EXERCISE DETAILS — Beneath this line is the data. Output exactly the lines from the line with "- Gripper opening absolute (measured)" to the line with "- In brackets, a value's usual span", both ends included, and nothing more.

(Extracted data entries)
....................

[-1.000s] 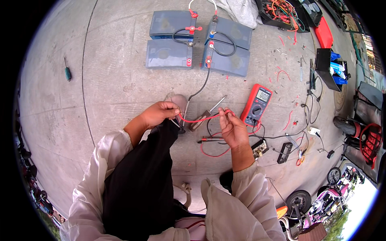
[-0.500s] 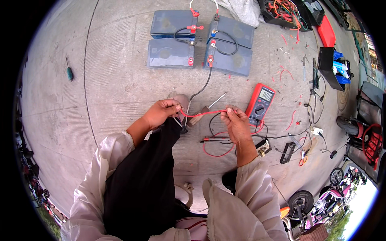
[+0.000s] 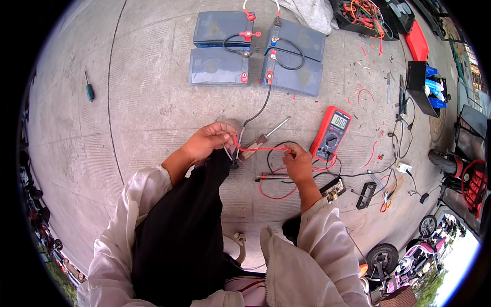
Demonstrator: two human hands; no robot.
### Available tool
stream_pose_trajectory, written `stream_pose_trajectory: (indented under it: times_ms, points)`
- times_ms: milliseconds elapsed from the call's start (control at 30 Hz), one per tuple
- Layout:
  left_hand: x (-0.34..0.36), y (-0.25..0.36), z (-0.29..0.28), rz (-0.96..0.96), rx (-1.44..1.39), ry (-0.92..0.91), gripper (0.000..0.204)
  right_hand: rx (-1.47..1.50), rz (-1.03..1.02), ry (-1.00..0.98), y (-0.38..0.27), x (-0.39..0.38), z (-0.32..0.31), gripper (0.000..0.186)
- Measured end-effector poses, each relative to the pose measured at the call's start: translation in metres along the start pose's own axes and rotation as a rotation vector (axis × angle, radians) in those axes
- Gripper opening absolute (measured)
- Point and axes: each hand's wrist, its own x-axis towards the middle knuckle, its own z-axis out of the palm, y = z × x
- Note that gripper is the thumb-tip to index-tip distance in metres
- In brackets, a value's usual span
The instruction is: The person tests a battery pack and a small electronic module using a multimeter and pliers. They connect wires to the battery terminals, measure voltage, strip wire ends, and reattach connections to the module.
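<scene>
My left hand [image 3: 207,140] pinches one end of a red wire [image 3: 260,149] above my shoe and dark trouser leg. My right hand [image 3: 298,165] grips the wire farther right, fingers curled. A black cable [image 3: 262,111] runs from four grey batteries [image 3: 220,65] toward the shoe, where a pale lead hangs by my left hand. A screwdriver [image 3: 277,126] lies on the ground just beyond the red wire. A red multimeter [image 3: 331,134], its probe leads lying loose, is to the right of my right hand.
A green screwdriver [image 3: 89,90] lies at left. At right are a box of tangled wires [image 3: 358,18], a black box with blue items [image 3: 417,86], a small circuit board [image 3: 332,189], scissors [image 3: 386,202], wire scraps and cables. Parked two-wheelers [image 3: 427,245] line the lower right.
My right hand has turned over from palm up to fingers curled down on the red wire and shifted slightly right. My left hand has edged slightly up and right.
</scene>
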Motion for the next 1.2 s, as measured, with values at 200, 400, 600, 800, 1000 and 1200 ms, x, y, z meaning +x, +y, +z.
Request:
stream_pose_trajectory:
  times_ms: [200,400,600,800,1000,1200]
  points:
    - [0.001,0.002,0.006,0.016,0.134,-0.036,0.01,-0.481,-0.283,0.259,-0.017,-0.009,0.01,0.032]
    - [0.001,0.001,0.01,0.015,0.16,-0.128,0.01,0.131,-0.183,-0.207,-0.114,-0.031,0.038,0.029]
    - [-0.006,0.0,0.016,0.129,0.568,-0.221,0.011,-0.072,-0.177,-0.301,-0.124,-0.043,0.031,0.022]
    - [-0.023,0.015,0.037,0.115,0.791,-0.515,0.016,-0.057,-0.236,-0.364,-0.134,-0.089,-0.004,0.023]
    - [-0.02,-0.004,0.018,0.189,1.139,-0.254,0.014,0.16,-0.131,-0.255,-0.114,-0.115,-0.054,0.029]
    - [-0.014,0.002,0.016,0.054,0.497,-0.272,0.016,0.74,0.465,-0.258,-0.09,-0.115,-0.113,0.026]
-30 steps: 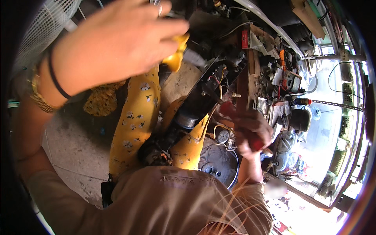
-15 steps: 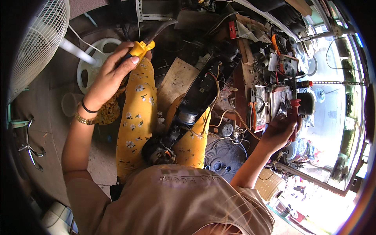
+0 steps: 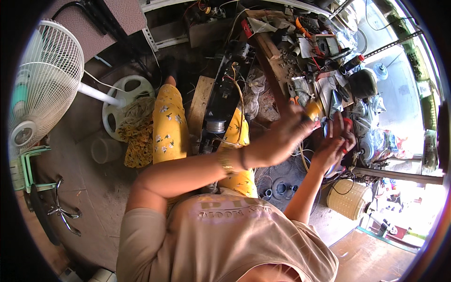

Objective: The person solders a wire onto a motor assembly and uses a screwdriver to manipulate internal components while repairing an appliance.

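Observation:
My left hand [image 3: 282,136], blurred by motion, reaches across my body to the right. Its fingers are closed round the yellow handle [image 3: 314,110] of a tool, whose tip I cannot make out now. Close by on the right, my right hand [image 3: 332,148] is raised with some fingers stretched; a red-handled tool [image 3: 347,122] shows between them, its far end unclear. Between my legs lies a long black appliance housing [image 3: 224,96] with exposed wires. A spool of silvery wire [image 3: 215,126] rests on it, partly hidden beneath by my left arm.
To the right stands a cluttered wooden bench [image 3: 270,47] with tools and small parts. A white fan [image 3: 44,80] stands at left beside a white stool-like base [image 3: 134,89]. A dark fan grille [image 3: 282,181] lies below my hands. A yellow perforated basket [image 3: 347,197] is at lower right.
My left hand has swung from the upper left across to the right, close to my right hand, carrying the yellow-handled tool. The right hand's fingers have spread somewhat. The view has shifted.

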`<state>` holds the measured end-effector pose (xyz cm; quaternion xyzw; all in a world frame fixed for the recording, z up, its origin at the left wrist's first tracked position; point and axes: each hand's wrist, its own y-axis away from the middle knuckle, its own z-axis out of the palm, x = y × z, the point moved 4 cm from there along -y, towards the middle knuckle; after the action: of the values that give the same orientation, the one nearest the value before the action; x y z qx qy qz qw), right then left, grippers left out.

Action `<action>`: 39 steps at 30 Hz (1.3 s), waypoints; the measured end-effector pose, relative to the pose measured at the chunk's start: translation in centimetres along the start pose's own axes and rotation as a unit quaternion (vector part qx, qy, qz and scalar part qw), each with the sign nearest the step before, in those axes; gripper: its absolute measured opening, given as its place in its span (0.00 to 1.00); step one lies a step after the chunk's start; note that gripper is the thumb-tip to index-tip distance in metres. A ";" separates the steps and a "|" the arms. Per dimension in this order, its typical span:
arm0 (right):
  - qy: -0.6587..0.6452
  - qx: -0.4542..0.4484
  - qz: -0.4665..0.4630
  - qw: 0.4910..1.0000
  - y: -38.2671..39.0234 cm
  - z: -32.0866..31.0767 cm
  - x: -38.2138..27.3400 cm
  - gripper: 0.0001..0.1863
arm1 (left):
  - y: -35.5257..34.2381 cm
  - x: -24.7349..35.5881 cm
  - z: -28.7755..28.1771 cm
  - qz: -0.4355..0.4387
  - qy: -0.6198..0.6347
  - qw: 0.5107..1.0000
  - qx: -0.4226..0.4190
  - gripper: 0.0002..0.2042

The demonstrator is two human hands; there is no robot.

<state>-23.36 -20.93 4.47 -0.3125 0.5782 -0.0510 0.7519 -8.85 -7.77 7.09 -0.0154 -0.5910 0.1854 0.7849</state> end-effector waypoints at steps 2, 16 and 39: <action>-0.015 0.002 0.011 1.000 1.6 -0.5 0.6 0.18 | -0.4 -2.7 4.2 0.068 -0.095 0.993 -0.003 0.21; -0.035 0.114 0.050 0.992 3.7 -2.8 0.8 0.21 | 0.3 2.7 -3.0 0.185 -0.482 0.845 0.140 0.09; 0.066 0.148 0.099 0.982 3.0 -9.7 2.4 0.23 | 3.6 6.3 -17.5 0.186 -0.687 0.651 0.265 0.02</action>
<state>-32.16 -23.61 -0.43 -0.1351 0.6404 -0.0813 0.7516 7.94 0.95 6.73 0.2157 -0.8717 0.4337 0.0746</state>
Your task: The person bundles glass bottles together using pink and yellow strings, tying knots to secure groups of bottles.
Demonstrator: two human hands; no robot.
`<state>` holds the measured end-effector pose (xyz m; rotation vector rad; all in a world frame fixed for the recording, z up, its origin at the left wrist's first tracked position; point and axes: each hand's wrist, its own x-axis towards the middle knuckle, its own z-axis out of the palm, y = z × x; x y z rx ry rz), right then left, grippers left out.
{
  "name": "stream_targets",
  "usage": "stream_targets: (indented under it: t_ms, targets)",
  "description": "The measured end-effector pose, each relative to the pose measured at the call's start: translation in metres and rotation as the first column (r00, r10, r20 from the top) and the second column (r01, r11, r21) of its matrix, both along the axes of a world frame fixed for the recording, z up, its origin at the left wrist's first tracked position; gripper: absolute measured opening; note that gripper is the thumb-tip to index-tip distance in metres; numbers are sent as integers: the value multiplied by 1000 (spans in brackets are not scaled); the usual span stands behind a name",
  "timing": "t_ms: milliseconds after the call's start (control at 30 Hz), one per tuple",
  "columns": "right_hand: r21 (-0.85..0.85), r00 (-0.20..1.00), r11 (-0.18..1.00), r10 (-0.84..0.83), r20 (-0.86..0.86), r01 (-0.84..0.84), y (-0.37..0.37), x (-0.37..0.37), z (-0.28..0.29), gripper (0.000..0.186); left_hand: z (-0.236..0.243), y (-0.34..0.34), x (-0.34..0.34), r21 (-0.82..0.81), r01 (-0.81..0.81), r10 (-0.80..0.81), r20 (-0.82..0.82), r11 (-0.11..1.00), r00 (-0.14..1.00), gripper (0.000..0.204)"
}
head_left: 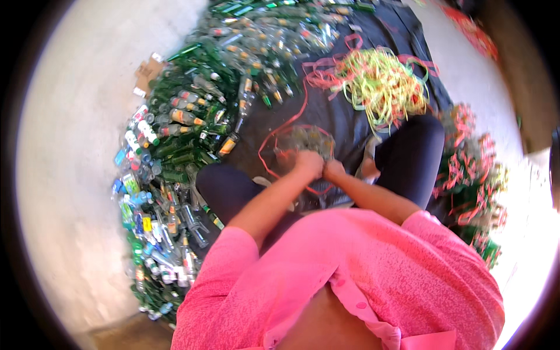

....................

RESULT —
- Gripper opening absolute (measured)
- Point and axes: each hand's wrist, its own x-axis towards the middle knuckle, its own z-axis out of the palm, y = z × x
- Note that gripper is the thumb-tip to index-tip distance in metres
- In brackets, a value's usual span

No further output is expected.